Situazione comunicativa
È carnevale, si scherza, si va per le strade a festeggiare in piazza. E se qualcuno ha una maschera sul viso si gioca a indovinare chi è.
Luca: – Chi è?
Michele: – Non te lo dico!!!!
Luca: – E io non ti apro!!!!
Michele: – Dai, apri la porta!!! Siamo venuti a salutarti.
Luca: – Io non apro agli sconosciuti…
Michele: – Sono Michele, dai apri.
Luca: – Tanto avevo riconosciuto la voce…
Michele: – Eccomi qua, pronto per il Carnevale.
Luca: – Ma non sei un po’ grande per mettere la mascherina?
Michele: – Con te non si può mai scherzare. Sì sono grande, ma devo far divertire il mio fratellino.
Luca: – Ok, ma qui che ci fai conciato così?
Michele: – Ho capito con te non si può scherzare.
Luca: – Ma lui chi è?
Michele: – Ah, allora non lo riconosci?
Luca: – Non so, mi sembra di conoscerlo. Ma non sono sicuro.
Michele: – Dai provaci… abita vicino a me… è in seconda B…
Luca: – Sì, mi dice qualcosa, ma almeno prova a parlare, magari conosco la voce.

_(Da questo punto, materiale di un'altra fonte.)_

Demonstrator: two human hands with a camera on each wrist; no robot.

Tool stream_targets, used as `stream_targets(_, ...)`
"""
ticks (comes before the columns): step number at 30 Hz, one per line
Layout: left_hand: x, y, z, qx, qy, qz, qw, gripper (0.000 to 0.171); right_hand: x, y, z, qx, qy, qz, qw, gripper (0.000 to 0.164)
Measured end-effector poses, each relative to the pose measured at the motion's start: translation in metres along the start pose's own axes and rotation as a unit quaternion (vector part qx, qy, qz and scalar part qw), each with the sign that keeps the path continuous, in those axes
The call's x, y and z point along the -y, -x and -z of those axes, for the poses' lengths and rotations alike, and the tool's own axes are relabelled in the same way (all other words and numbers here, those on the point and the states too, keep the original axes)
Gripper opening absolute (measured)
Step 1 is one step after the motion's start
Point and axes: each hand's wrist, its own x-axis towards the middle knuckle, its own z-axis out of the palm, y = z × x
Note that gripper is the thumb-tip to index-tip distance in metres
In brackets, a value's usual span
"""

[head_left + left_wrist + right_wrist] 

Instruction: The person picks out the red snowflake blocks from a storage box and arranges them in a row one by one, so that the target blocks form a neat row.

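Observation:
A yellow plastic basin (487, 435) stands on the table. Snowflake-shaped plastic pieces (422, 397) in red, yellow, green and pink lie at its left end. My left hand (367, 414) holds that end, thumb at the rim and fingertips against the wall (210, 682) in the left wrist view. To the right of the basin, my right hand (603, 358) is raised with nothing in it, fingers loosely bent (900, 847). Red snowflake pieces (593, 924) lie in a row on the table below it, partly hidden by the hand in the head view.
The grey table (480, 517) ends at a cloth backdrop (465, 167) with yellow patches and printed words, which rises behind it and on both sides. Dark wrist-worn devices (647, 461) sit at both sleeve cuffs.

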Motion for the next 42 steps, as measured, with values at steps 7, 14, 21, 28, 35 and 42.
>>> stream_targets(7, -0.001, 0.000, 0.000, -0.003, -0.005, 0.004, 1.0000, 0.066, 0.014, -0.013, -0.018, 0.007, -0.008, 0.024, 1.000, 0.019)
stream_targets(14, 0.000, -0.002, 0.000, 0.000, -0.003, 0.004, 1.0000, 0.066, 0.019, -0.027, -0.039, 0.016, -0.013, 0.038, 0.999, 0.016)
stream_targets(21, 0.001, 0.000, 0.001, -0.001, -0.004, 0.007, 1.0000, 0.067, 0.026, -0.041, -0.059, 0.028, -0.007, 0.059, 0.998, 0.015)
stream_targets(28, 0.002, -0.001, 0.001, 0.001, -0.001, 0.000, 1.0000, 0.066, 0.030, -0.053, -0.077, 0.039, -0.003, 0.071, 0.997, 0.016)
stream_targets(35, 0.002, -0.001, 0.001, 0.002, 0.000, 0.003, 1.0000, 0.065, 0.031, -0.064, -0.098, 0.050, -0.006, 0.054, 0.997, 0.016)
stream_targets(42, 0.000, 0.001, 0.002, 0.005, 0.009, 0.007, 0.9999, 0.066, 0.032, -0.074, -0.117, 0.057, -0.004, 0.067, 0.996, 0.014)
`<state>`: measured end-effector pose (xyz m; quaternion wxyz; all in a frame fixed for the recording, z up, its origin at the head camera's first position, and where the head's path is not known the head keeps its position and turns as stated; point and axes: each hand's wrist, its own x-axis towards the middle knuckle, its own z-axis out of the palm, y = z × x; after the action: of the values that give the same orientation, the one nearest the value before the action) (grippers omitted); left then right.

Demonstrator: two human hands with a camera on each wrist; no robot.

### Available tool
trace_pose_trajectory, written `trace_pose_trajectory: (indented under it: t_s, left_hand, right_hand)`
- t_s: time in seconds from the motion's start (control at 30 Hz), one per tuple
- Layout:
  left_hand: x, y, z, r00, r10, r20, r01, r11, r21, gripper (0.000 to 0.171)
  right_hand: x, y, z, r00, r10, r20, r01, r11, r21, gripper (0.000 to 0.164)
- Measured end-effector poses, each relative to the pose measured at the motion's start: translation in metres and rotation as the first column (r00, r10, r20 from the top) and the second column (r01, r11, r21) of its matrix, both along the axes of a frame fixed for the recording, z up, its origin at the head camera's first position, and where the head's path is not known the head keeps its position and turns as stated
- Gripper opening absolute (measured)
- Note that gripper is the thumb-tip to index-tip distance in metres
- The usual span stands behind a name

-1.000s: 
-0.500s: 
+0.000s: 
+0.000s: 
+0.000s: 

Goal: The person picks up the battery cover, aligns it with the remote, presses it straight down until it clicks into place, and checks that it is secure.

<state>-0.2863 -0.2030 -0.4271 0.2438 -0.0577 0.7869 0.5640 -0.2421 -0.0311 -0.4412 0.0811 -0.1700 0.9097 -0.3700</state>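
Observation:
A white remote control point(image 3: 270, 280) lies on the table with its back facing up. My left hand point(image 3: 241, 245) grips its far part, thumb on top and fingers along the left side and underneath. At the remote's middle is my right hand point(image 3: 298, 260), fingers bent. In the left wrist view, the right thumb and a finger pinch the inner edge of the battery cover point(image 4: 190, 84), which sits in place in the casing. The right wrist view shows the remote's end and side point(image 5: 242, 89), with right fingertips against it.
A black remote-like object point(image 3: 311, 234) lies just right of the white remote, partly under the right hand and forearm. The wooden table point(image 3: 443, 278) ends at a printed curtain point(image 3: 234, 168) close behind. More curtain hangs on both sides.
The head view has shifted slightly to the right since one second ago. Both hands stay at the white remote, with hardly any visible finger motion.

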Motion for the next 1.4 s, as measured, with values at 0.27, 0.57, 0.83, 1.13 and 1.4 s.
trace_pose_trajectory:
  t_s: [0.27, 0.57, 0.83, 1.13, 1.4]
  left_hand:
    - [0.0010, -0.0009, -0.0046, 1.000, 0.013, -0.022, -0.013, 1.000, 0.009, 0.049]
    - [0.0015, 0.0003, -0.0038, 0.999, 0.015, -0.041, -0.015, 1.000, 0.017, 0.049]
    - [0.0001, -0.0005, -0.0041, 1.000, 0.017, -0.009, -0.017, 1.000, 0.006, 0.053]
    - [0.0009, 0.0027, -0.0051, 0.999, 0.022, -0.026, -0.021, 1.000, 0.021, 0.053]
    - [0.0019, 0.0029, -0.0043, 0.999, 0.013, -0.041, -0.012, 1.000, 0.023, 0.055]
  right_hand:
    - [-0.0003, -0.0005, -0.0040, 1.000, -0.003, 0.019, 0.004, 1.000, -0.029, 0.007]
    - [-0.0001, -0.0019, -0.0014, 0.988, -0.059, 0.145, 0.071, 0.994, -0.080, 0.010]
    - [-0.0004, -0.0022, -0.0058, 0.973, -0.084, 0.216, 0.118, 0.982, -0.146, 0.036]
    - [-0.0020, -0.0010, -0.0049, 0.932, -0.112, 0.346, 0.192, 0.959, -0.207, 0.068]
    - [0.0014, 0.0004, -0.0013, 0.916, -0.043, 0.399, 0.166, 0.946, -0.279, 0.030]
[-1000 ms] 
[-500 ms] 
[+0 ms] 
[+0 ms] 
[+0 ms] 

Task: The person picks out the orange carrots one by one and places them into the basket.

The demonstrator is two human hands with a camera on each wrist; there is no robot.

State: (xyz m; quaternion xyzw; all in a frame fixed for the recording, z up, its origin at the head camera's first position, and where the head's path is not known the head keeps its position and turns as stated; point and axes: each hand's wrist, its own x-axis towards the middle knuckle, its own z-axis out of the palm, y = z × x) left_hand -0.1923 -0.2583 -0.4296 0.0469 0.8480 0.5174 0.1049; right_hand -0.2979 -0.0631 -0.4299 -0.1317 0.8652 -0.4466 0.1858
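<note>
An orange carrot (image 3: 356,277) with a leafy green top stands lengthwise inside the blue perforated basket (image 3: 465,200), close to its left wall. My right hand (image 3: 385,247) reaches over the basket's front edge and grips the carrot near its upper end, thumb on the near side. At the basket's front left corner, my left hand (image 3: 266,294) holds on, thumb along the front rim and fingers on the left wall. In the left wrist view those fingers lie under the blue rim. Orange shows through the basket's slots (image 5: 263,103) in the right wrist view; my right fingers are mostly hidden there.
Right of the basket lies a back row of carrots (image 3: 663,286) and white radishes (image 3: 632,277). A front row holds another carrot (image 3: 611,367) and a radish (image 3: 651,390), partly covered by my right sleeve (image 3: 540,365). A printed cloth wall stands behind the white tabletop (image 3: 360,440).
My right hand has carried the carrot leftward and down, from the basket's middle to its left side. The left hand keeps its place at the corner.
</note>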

Michele: – Su, dai è facile! Allora è venuta alla festa di Capodanno…
Luca: – Sì, mi sembra di ricordare, ma dai dimmi qualche parola…
Michele: – Allora è troppo facile. Dai, su sforzati un po’!
Luca: – Ho capito… sei Carlo!!! Carlo togli la maschera… ti conosco mascherina!
Michele: – Finalmente ce l’hai fatta! Vieni con noi in piazza?
Luca: – Sì, vengo. Andiamo a vedere cosa c’è in giro oggi che è Carnevale?
Michele: – Non ci sarà niente di particolare oltre i bambini in maschera con i coriandoli.
Luca: – Magari mangiamo le caldarroste.
Michele: – Certo che non riconoscere Carlo!!!
Luca: – Avresti potuto farmelo capire un po’ di più… non vorrei si fosse offeso.
Michele: – Ma va’… Carlo sa stare allo scherzo… certo più di te!